You stood at the foot of the bed, looking through your phone.

“I broke up with my boyfriend.”

“That suck.”

“I changed my mind.”

“What do you mean?”

“Never mind”

“No, what is it.”

“I like you.”

“Uhhh… do you want me to kiss you.?”

“Yeah.”

“Okay, you go first. “

I leaned in, my breathing exhaled. The room became quiet. The brightness of the lights over head shined on your face. I continued to breathed heavily, conscious of the sound. I leaned in. Your lips touched mine, interlocking with my own. I became nervous, pulled away back. I thought back to prom.

“Sorry, its bad.”

My breathing heightened.

“Uhh..” I tried again. “I kissed you first so you go.”

“No that was me..”

“Okay at the same time,”

We both leaned, I grew hesitance pulling my body back and then forward. Our lips touched again. One, two, three, times we continued. Becoming more comfortable, I grabbed at your waist, pulling your body closer to mine. My breathing rose. I leaned forward pushing you down onto the bed, the first time I was ever aggressive. I continued to kiss you, aware of the stillness in the room. My mother in the other room, I kissed down your neck, you moaned. It was the first time I ever heard the sound. A sinister smiled formed on my lips, I remembered my mother being next door. Stopping midway, I rose my body over your own.

“Sorry, my hairs in the way.” I pushed it to the side, my breathing coming to an even pace, I leaned back down towards your neck. Your small body below my own.

“I don’t have a lock in my room, and I don’t want her coming in.”

“You think she would?” I rose over you.

“Maybe.”

I picked myself up from above you, pushing my hair to the side. I didn’t want you to leave. Two years and here you were in front of me, right in the flesh. I tried convincing you to say, blurted the idea out as soon as it came to my head. I saw the shift in your face, surprised I would ask for such a request. Calling your parents you tried convincing them, it was a no go. My shoulders slouched as you kneeled in front of me on the bed, facing one another, I nervously smiled. You promised you’d be back next week, putting your pinky around my own.
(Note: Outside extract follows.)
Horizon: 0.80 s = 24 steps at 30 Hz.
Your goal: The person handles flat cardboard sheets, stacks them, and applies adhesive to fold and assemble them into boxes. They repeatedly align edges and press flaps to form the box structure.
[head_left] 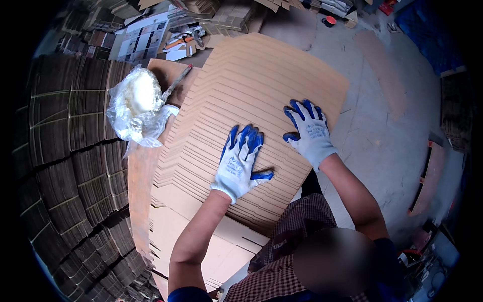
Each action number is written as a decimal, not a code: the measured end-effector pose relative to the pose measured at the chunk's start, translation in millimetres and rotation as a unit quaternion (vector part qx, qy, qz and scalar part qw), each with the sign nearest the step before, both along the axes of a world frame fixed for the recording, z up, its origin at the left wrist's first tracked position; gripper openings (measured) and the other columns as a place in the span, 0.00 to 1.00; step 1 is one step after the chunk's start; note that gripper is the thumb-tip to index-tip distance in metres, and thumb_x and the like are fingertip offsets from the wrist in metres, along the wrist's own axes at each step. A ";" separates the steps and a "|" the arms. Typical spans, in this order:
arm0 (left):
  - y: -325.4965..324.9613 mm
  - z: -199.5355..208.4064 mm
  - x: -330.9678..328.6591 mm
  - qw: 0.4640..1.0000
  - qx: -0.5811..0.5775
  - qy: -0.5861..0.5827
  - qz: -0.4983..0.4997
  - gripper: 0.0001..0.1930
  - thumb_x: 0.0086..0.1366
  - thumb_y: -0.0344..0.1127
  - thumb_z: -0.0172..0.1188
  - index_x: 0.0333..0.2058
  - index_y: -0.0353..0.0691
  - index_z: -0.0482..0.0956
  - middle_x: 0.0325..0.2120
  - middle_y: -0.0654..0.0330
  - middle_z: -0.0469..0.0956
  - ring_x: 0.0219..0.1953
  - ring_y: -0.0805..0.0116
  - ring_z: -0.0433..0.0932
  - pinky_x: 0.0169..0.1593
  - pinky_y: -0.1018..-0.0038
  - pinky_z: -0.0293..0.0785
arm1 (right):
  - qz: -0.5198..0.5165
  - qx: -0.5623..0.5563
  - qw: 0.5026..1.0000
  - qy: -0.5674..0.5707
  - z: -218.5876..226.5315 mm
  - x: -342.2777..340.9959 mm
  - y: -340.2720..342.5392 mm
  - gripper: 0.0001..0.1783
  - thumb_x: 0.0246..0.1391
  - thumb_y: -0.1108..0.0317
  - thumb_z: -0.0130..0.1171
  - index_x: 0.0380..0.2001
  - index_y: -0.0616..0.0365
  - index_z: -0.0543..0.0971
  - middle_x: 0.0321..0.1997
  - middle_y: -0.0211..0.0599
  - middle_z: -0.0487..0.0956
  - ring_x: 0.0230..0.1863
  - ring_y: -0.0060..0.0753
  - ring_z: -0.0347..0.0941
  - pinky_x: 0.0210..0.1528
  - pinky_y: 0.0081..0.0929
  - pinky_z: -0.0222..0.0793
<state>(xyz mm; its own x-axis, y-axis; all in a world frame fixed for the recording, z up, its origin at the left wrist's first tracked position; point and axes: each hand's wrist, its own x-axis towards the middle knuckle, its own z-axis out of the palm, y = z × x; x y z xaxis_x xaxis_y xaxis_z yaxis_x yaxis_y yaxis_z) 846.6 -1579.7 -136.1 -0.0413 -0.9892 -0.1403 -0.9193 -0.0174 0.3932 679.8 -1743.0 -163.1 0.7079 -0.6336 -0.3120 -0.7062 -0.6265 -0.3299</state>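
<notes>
Flat brown cardboard sheets (pixel 241 85) lie fanned out in overlapping steps on a wooden table (pixel 138 181). Both my hands wear white work gloves with blue-coated fingers. My left hand (pixel 239 163) rests on the middle of the fanned sheets, its fingers stretched and thumb out to the right. My right hand (pixel 308 128) lies on the sheets near their right edge, fingers spread. Neither hand grips anything. Beneath the near end of the fan lies more flat cardboard (pixel 201 226) with cut slots.
A clear plastic bag (pixel 138 105) with whitish contents and a brush-like stick (pixel 177 83) sit at the table's left. Tall bundled cardboard stacks (pixel 75 126) line the left side. Beyond the table are more cardboard bundles (pixel 226 17), an orange-handled tool (pixel 183 41) and a red round object (pixel 329 21) on the floor.
</notes>
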 end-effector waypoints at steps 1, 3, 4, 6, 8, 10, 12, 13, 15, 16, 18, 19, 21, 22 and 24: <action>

The anxieties stopped, my breathing evened, the first time I ever felt truly at peace with someone. One small moment and I was at ease.

Thirty minutes passed and it was your time to go. Walking down the steps, you walked beside me the night air hitting our faces. My mother walking in front of us. I looked back at you, smiling to one another we had our own secret in the world.